What you need to do: Once the pictures are removed, restate the listing word for word.

Raw data:
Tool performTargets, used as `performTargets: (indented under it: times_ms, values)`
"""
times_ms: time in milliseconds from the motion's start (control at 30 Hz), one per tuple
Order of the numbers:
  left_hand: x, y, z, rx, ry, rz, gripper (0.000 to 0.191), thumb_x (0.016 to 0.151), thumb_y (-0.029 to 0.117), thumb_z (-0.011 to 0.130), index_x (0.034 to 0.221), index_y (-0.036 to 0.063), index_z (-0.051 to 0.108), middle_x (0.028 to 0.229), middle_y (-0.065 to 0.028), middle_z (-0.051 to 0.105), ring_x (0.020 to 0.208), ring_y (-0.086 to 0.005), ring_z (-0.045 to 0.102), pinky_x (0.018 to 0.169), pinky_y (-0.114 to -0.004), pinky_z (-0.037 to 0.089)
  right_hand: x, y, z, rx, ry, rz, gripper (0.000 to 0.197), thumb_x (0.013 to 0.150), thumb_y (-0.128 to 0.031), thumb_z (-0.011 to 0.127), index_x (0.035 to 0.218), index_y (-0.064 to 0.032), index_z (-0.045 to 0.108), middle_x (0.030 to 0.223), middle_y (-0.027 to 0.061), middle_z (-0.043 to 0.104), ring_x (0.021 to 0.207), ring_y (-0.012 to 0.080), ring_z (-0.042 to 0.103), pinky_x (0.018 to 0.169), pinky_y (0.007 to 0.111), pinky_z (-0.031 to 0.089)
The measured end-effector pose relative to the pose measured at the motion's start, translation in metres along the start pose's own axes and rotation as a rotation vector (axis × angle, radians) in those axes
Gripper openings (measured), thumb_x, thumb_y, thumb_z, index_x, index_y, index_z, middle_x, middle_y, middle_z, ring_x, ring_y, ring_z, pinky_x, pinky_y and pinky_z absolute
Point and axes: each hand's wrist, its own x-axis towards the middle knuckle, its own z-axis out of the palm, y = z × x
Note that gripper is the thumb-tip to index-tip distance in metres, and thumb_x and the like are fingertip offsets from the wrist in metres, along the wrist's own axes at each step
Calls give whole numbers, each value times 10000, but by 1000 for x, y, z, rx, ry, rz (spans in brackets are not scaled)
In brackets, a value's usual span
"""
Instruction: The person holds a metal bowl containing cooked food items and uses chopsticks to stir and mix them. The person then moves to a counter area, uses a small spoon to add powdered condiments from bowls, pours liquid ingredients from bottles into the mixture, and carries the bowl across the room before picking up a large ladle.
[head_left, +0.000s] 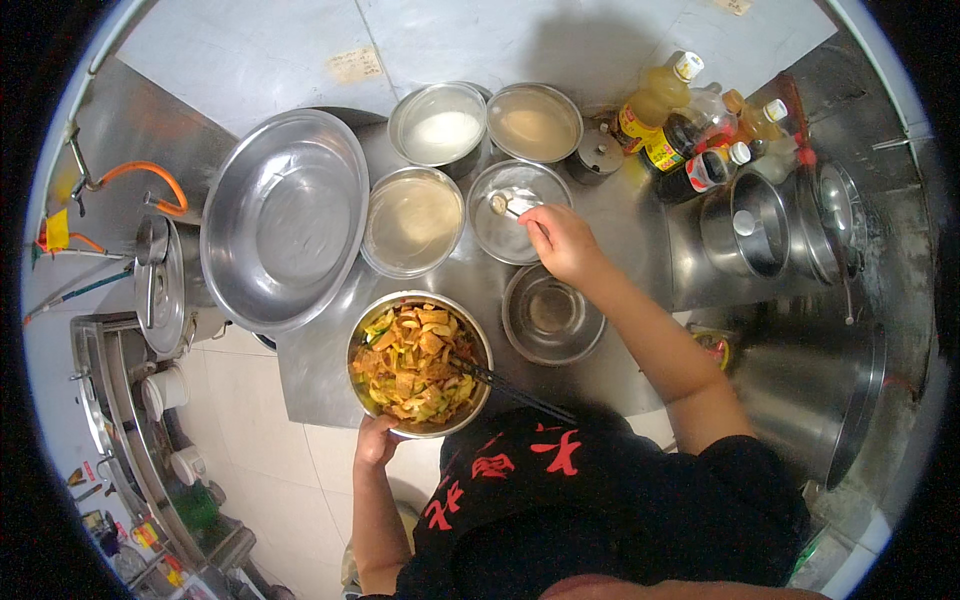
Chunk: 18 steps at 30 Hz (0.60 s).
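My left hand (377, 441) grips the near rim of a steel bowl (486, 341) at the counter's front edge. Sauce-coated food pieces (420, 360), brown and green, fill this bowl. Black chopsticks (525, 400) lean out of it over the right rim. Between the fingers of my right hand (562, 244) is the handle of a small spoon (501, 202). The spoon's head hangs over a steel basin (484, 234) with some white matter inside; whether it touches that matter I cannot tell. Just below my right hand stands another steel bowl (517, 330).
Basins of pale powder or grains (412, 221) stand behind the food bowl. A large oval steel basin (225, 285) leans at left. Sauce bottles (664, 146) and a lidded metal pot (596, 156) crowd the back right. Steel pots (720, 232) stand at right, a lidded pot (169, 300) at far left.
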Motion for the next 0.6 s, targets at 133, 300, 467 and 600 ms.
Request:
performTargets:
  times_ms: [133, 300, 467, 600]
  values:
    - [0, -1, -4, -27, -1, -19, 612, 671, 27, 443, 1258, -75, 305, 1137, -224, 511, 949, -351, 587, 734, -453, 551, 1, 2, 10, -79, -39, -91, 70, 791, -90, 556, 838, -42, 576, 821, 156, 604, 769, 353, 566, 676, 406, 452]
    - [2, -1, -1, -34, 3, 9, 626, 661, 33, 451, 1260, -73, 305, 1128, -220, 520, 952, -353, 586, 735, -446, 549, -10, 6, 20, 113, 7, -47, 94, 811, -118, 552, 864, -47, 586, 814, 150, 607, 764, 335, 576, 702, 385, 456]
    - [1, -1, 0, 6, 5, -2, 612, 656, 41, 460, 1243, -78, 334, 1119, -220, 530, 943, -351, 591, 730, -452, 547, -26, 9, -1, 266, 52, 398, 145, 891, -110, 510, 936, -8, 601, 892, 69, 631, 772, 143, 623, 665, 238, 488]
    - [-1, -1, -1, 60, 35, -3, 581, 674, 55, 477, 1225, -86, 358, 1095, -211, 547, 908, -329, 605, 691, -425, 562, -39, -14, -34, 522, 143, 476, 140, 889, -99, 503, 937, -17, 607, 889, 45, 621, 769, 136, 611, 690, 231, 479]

Written response:
Tool performTargets, used as `performTargets: (indented under it: times_ms, values)`
"""
times_ms: time in milliseconds from the motion's start (control at 30 Hz), one per tuple
Order of the numbers:
  left_hand: x, y, z, rx, ry, rz, gripper (0.000 to 0.191), thumb_x (0.016 to 0.151), thumb_y (-0.029 to 0.117), thumb_z (-0.011 to 0.130), index_x (0.034 to 0.221), index_y (-0.036 to 0.063), index_z (-0.051 to 0.108), middle_x (0.028 to 0.229), middle_y (-0.065 to 0.028), middle_z (-0.051 to 0.105), ring_x (0.020 to 0.208), ring_y (-0.086 to 0.005), ring_z (-0.045 to 0.102), pinky_x (0.018 to 0.169), pinky_y (-0.114 to -0.004), pinky_z (-0.037 to 0.089)
  right_hand: x, y, z, rx, ry, rz, gripper (0.000 to 0.197), thumb_x (0.013 to 0.150), thumb_y (-0.128 to 0.031), thumb_z (-0.011 to 0.127), index_x (0.035 to 0.218), index_y (-0.064 to 0.032), index_z (-0.045 to 0.108), middle_x (0.030 to 0.223), middle_y (-0.027 to 0.061), middle_z (-0.043 to 0.104), ring_x (0.021 to 0.207), ring_y (-0.012 to 0.080), ring_z (-0.042 to 0.103), pinky_x (0.018 to 0.169), pinky_y (0.007 to 0.111), pinky_z (-0.031 to 0.089)
The measured end-effector pose relative to the pose measured at the motion's start, translation in metres along the start pose's own axes and rotation as a rotation vector (axis × angle, radians) in those axes
Gripper openings (measured), thumb_x, thumb_y, thumb_z, index_x, index_y, index_z, middle_x, middle_y, middle_z, ring_x, ring_y, ring_z, pinky_x, pinky_y and pinky_z absolute
Point and axes: each hand's wrist, its own x-axis towards the middle knuckle, its own z-axis out of the palm, y = z × x
Note that gripper is the thumb-tip to index-tip distance in metres, and thumb_x and the like are fingertip offsets from the wrist in metres, along the wrist's own axes at each step
Calls give whole numbers, each value times 10000, but by 1000 for x, y, z, rx, ry, rz (spans in brackets are not scaled)
In brackets, a value's usual span
"""
Instruction: The person holds a metal bowl containing cooked food items and uses chopsticks to stir and mix them. The person then moves to a counter area, uses a small spoon to add powdered condiments from bowls, pours liquid ingredients from bottles into the mixture, and carries the bowl across the room before picking up a large ladle.
[head_left, +0.000s] 
Chunk: 18 steps at 30 Hz (0.60 s).
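My left hand (377, 441) grips the near rim of a steel bowl (486, 341) at the counter's front edge. Sauce-coated food pieces (420, 360), brown and green, fill this bowl. Black chopsticks (525, 400) lean out of it over the right rim. Between the fingers of my right hand (562, 244) is the handle of a small spoon (501, 202). The spoon's head hangs over a steel basin (484, 234) with some white matter inside; whether it touches that matter I cannot tell. Just below my right hand stands another steel bowl (517, 330).
Basins of pale powder or grains (412, 221) stand behind the food bowl. A large oval steel basin (225, 285) leans at left. Sauce bottles (664, 146) and a lidded metal pot (596, 156) crowd the back right. Steel pots (720, 232) stand at right, a lidded pot (169, 300) at far left.
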Motion for the next 0.6 s, targets at 133, 300, 467 and 600 ms.
Request:
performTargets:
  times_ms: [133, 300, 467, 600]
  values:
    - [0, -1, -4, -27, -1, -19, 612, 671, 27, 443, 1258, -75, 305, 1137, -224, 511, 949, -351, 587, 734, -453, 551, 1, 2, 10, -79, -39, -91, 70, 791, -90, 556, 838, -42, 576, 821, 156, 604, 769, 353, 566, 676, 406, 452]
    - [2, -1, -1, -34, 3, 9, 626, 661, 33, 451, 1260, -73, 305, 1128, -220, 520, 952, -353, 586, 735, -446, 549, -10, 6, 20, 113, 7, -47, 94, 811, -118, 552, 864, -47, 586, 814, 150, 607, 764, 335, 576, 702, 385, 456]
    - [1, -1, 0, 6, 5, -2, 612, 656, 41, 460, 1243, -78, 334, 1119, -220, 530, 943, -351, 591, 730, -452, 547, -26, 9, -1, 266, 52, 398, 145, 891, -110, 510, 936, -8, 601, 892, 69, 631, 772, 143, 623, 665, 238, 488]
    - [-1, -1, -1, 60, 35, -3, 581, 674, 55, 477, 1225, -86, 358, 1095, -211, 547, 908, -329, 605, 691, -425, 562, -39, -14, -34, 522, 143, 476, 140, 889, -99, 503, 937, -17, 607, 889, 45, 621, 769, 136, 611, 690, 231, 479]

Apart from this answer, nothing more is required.